# [BRIEF]
Count the lines below that contain the word "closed", and reply with that number alone.

#### DATASET CONTENT ####

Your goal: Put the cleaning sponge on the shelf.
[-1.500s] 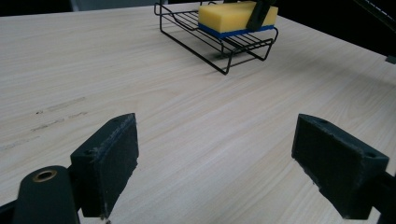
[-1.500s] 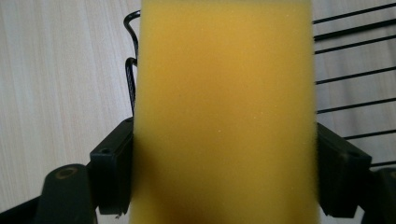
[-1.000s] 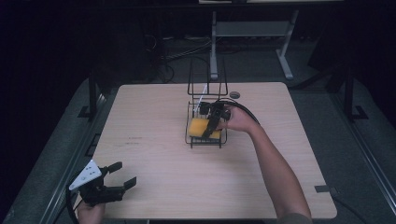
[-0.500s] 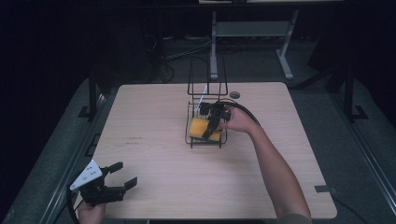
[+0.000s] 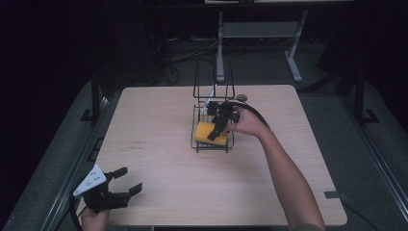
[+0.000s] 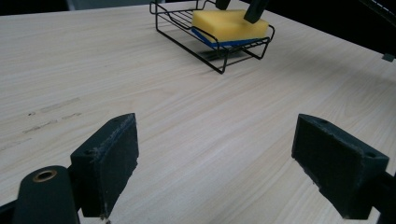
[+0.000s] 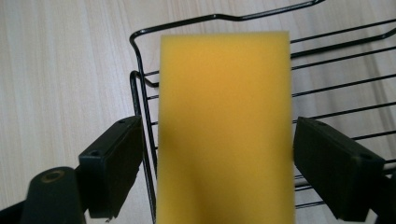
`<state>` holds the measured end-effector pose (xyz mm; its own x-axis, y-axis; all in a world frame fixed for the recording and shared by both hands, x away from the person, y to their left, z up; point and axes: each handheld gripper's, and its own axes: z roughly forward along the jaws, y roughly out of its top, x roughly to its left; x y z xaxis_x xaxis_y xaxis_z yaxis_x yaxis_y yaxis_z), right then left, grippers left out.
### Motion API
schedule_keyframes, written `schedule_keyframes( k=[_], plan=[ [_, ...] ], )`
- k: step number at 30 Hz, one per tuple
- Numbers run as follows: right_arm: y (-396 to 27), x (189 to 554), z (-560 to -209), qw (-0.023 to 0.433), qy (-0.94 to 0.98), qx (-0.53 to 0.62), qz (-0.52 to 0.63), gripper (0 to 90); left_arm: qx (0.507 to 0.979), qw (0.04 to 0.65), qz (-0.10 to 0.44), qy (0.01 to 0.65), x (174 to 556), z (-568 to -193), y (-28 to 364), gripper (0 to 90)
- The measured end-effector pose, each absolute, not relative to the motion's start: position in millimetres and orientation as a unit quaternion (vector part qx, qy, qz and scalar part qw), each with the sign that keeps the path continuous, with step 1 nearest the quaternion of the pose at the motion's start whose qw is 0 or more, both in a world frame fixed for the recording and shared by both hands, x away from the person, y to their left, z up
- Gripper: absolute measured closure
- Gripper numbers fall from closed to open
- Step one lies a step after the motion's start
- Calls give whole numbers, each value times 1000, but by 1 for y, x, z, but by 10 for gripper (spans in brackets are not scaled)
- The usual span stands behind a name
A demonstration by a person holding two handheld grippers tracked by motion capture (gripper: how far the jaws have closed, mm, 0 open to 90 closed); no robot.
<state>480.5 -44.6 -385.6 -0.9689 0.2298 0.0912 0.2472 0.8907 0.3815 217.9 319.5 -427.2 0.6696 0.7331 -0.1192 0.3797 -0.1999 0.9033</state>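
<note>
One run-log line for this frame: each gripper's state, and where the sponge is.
left gripper: open, over bare table | right gripper: open, jaws astride sponge | sponge: in wire rack

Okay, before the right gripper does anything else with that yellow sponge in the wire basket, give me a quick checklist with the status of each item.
1. Yellow rectangular sponge with a blue underside lies in the black wire basket: ok.
2. Right gripper has a jaw on each side of the sponge: ok.
3. Right jaws pressing on the sponge: not ok, a gap shows on the left side, and contact on the right is unclear.
4. Basket stands flat on the light wooden table: ok.
5. Left gripper is open, holds nothing, and sits well away from the basket at the near table edge: ok.
</note>
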Motion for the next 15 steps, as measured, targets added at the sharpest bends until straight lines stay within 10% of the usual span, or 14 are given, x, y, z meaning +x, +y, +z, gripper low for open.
schedule_keyframes(
  k=[15],
  plan=[
    [-45,465,-380,20,-964,-120,-235,166,757,513,170,368,219,-427,317,140]
  ],
)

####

# [SOLUTION TO THIS TASK]
2